[Records from a collection]
^^^^^^^^^^^^^^^^

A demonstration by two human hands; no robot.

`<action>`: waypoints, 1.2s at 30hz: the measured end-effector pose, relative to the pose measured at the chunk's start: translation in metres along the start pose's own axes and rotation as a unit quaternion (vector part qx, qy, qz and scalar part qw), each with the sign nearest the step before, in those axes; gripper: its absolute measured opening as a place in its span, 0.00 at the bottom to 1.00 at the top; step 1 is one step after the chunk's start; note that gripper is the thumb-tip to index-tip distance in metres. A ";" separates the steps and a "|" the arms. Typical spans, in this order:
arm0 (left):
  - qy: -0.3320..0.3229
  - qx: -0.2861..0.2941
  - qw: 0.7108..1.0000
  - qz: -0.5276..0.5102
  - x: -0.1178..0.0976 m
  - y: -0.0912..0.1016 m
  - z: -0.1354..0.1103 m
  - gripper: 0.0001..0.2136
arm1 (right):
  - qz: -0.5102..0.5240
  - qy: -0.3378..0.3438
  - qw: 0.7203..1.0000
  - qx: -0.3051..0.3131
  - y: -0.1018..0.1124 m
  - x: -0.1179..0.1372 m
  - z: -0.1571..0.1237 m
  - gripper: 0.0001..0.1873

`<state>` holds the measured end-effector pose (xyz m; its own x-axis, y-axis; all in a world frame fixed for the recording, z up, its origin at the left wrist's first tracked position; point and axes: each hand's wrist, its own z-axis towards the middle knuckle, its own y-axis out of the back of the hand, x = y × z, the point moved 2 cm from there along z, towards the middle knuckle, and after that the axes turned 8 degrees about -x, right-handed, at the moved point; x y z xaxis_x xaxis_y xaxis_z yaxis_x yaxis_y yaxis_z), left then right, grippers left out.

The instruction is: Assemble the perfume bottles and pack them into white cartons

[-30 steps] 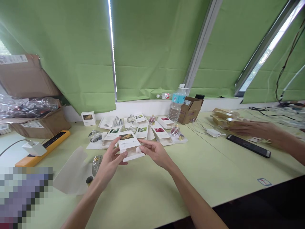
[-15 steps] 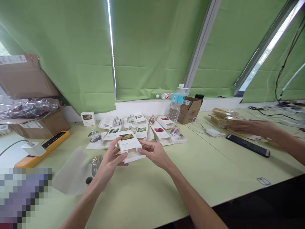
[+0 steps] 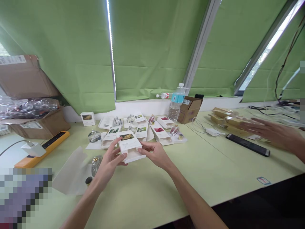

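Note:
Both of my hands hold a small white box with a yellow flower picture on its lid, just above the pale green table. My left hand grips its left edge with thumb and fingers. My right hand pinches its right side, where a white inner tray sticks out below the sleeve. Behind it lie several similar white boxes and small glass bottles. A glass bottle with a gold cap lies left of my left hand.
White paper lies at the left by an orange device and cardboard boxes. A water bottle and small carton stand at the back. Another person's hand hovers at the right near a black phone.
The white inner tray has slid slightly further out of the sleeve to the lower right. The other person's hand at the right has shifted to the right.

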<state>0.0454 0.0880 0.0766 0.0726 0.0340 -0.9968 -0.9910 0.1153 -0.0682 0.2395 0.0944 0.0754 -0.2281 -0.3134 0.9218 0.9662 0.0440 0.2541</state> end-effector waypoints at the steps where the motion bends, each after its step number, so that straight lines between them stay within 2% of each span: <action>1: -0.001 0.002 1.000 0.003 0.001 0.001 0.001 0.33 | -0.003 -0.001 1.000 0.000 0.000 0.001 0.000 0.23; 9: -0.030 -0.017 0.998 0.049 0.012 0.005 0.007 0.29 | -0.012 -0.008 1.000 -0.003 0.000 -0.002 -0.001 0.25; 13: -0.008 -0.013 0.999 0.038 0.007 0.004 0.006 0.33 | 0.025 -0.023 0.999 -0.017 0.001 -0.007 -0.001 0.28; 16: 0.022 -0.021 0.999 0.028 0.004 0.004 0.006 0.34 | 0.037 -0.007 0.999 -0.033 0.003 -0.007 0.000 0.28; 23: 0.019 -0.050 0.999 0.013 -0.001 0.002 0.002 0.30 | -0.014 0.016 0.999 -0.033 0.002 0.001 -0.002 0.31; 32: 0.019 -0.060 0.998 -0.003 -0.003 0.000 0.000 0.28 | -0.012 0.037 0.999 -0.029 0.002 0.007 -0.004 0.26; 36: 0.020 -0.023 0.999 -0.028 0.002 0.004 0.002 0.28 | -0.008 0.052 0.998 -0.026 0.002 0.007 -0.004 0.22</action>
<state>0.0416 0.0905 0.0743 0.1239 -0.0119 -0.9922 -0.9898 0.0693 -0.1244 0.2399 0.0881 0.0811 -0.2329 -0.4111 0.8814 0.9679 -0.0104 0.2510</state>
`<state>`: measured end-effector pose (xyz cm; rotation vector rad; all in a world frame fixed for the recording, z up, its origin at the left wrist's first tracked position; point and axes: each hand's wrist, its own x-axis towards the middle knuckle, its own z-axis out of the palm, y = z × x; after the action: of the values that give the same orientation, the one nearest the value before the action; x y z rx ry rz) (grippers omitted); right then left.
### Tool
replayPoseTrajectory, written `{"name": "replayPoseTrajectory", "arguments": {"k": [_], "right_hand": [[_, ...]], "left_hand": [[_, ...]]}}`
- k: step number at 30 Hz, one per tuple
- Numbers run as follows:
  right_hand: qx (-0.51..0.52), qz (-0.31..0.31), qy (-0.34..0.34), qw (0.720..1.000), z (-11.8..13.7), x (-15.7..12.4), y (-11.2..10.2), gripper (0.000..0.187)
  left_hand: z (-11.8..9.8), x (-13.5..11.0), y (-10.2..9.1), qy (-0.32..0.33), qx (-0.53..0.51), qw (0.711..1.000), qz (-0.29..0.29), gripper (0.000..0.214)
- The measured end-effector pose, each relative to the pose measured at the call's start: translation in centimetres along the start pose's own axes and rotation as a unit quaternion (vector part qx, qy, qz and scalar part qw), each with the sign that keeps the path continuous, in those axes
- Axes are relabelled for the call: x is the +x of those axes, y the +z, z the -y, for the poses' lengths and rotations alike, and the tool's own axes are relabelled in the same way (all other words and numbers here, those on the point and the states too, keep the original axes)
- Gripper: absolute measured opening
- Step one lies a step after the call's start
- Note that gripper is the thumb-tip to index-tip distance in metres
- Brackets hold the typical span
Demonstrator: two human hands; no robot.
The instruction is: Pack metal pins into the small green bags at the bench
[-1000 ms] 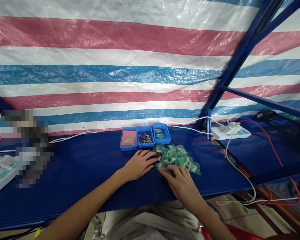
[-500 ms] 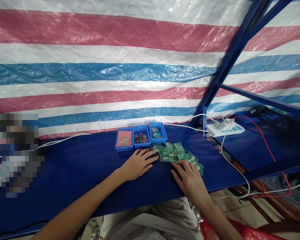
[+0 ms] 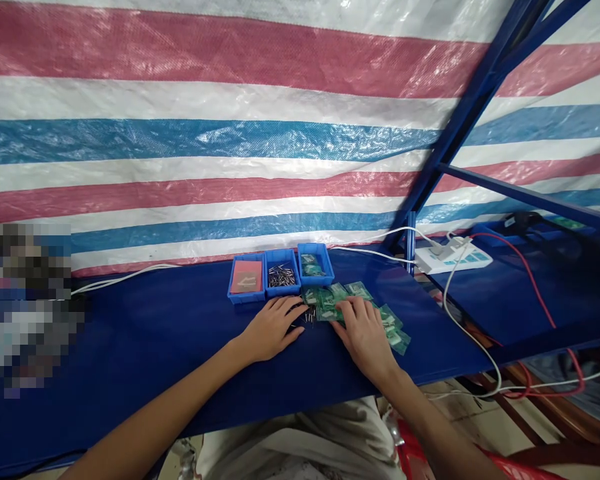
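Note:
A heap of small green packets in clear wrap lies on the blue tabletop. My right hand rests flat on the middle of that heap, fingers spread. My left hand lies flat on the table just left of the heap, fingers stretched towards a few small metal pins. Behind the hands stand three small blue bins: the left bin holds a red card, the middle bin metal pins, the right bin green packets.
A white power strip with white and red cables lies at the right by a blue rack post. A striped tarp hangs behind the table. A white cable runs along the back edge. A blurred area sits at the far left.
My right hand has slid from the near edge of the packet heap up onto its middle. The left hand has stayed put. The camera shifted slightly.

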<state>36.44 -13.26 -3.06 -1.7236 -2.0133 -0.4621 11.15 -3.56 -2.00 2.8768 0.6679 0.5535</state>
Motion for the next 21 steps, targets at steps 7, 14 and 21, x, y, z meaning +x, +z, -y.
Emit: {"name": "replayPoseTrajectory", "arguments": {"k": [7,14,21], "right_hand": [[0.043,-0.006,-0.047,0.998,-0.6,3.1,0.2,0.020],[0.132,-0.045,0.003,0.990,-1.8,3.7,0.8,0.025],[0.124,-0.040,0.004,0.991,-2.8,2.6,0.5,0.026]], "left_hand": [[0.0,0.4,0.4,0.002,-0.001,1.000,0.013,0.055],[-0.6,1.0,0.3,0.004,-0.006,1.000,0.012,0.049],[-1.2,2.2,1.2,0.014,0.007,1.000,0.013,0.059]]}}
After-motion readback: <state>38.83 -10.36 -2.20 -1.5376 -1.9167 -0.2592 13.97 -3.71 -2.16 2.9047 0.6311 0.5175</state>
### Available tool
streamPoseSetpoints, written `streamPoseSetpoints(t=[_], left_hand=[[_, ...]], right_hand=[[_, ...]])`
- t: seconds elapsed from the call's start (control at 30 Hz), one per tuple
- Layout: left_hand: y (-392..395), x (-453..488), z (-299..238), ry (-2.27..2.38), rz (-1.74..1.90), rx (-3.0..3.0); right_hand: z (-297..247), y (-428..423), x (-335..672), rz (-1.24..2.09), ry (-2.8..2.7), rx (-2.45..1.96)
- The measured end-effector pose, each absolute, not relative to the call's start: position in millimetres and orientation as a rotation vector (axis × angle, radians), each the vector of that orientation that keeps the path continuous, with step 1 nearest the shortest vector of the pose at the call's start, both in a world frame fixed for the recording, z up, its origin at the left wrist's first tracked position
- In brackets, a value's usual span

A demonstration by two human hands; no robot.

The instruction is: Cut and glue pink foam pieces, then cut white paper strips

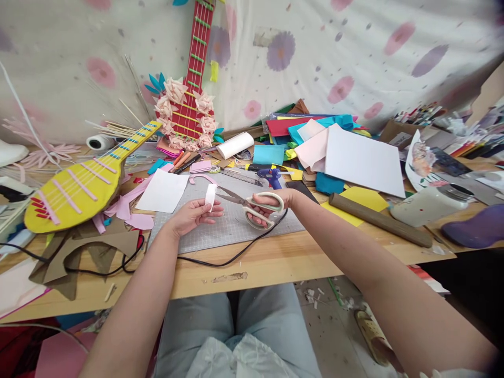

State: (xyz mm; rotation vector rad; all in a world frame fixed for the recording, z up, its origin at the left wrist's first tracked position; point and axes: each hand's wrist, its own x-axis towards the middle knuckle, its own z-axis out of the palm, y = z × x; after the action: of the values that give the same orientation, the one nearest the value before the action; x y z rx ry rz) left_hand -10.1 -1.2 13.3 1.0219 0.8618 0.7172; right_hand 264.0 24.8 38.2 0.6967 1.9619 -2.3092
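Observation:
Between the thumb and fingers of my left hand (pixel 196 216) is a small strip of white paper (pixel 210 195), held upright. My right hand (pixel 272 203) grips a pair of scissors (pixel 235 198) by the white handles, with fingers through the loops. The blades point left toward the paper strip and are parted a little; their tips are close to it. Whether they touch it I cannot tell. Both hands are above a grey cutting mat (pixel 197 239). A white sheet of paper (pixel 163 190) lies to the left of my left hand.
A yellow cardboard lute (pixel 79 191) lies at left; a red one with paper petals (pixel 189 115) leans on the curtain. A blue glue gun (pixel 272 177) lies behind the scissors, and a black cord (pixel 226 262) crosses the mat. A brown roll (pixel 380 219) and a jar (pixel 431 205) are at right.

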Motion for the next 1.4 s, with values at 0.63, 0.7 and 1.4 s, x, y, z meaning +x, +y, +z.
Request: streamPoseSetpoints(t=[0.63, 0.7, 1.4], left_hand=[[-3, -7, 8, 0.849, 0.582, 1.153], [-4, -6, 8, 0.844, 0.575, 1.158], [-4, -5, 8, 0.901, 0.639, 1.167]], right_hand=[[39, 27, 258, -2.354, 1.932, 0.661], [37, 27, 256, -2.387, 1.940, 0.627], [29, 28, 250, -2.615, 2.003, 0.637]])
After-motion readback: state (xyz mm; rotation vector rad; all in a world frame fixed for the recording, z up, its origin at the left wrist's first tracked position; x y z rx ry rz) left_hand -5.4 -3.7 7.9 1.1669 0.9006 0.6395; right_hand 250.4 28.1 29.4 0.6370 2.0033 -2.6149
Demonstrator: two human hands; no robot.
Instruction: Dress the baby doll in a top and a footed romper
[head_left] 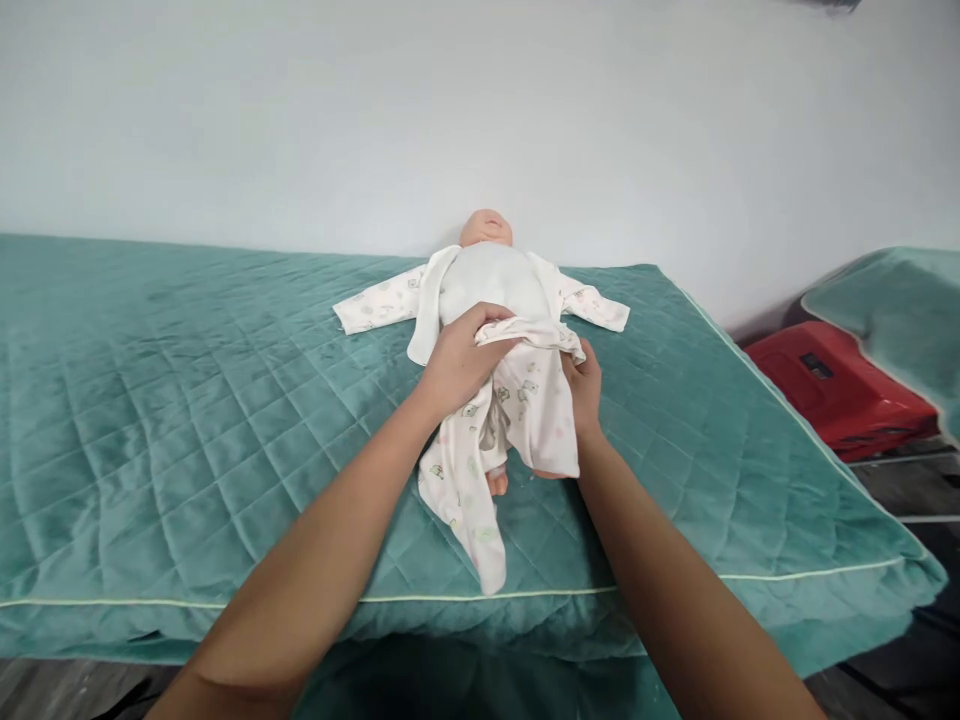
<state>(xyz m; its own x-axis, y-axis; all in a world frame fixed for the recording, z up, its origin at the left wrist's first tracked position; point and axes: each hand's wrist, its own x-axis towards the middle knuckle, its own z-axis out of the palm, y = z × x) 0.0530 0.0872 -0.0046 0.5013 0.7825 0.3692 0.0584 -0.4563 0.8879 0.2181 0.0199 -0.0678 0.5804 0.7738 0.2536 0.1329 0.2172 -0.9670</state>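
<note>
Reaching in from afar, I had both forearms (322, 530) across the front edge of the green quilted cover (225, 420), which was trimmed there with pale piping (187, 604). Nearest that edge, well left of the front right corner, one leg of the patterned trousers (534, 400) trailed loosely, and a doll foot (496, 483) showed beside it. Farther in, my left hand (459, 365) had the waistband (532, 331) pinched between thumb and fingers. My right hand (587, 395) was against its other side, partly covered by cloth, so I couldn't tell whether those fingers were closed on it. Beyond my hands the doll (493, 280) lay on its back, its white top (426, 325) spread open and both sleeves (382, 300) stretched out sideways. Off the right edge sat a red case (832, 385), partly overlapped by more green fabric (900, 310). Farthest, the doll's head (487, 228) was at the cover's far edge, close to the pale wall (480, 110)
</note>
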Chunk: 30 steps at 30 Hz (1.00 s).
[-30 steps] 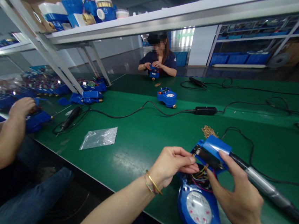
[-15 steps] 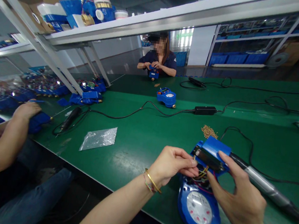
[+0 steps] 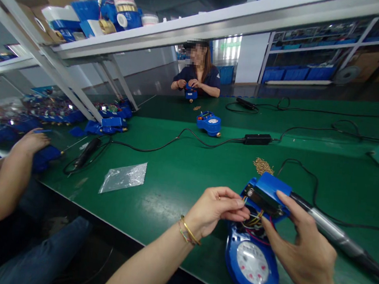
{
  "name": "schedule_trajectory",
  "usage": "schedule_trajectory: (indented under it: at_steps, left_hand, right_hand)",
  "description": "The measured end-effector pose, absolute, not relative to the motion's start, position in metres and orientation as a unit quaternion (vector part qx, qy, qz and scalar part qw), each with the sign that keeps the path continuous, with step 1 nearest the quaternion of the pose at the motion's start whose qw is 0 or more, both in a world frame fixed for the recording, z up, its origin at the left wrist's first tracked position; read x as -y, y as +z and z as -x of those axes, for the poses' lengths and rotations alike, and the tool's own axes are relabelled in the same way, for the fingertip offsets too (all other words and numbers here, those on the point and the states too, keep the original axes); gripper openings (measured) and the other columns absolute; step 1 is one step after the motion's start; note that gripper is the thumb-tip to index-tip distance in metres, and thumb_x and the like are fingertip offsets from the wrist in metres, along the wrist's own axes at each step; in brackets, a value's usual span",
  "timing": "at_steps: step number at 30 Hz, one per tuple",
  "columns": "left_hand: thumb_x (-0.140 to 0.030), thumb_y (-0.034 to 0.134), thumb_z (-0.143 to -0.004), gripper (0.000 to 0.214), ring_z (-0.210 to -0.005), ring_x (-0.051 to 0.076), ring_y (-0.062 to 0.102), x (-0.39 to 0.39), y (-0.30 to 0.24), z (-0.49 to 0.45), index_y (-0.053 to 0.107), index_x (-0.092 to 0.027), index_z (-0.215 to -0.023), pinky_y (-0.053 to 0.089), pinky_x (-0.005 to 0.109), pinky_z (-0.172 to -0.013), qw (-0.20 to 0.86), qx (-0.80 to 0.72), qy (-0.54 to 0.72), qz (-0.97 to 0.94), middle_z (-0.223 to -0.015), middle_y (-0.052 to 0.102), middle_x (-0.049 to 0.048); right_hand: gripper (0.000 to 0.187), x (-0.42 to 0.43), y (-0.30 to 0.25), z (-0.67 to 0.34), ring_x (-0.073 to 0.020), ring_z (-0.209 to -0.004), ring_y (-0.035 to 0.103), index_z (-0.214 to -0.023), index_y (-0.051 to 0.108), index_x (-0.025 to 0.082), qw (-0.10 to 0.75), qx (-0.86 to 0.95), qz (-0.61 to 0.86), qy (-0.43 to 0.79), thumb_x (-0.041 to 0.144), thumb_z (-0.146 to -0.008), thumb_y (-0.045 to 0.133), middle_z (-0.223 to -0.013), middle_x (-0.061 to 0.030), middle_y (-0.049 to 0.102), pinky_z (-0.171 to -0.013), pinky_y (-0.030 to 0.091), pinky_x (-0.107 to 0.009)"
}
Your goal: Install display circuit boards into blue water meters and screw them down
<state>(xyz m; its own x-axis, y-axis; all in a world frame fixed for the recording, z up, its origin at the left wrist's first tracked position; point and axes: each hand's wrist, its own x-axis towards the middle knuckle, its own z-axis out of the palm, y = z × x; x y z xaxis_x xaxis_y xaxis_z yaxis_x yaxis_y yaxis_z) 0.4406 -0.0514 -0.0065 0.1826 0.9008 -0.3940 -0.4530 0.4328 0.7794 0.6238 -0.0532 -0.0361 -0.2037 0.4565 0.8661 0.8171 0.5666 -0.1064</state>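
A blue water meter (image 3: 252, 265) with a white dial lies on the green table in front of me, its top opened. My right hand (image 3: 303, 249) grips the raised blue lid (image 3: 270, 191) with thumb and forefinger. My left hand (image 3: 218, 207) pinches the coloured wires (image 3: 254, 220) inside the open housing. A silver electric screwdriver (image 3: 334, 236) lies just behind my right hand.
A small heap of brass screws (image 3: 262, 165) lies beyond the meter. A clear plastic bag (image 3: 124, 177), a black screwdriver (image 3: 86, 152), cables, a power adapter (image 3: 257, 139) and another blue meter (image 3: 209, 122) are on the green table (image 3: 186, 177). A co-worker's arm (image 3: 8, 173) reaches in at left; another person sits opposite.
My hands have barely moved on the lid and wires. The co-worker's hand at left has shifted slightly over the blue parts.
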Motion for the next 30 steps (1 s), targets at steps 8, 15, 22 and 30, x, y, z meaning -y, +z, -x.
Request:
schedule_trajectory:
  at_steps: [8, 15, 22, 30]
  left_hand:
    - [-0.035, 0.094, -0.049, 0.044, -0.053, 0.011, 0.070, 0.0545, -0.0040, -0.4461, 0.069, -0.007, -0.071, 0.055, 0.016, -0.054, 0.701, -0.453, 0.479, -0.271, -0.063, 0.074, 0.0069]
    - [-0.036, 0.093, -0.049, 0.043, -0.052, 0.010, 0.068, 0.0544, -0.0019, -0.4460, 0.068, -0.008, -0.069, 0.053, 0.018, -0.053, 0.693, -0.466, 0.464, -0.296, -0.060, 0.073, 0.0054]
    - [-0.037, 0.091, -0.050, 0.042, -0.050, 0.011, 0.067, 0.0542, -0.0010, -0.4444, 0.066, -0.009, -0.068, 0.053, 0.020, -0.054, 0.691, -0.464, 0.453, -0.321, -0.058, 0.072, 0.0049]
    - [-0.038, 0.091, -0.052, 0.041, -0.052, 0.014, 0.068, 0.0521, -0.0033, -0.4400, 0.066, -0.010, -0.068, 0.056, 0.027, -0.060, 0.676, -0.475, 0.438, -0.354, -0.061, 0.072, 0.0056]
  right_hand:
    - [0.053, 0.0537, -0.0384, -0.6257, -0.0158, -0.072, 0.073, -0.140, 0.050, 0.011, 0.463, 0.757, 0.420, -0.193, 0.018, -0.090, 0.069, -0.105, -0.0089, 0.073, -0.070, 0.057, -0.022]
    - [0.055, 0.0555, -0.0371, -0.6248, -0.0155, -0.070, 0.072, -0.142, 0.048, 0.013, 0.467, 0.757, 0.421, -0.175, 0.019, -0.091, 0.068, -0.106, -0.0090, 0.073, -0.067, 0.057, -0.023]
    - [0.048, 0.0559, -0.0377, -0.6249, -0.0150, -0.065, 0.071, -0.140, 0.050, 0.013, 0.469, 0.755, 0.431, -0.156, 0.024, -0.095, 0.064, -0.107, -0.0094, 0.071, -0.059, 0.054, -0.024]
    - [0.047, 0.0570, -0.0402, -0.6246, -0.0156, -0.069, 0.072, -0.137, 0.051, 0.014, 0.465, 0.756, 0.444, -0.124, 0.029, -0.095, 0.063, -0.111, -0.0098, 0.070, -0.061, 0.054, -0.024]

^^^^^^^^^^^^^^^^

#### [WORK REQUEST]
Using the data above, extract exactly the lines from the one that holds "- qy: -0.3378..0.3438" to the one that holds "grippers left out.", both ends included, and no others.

#### [RESPONSE TO THE EXERCISE]
  - qy: -0.3378..0.3438
  - qw: 0.7203..1.0000
  - qx: -0.3051..0.3131
  - y: -0.1018..0.1124 m
  - x: -0.1179..0.1372 m
  - z: -0.1571..0.1237 m
  - gripper: 0.0001..0.1873

`<state>` holds the measured end-effector pose (xyz m; its own x-axis, y-axis; all in a world frame fixed for the recording, z up, its origin at the left wrist's first tracked position; point and axes: each hand's wrist, its own z-axis towards the middle knuckle, its own y-axis out of the back of the hand, x = y × z, the point moved 2 cm from there along z, towards the middle knuckle, and after that the axes turned 8 degrees about -x, right-handed, at the moved point; x y z xaxis_x xaxis_y xaxis_z yaxis_x yaxis_y yaxis_z), left then right, grippers left out.

With this, the exercise is done.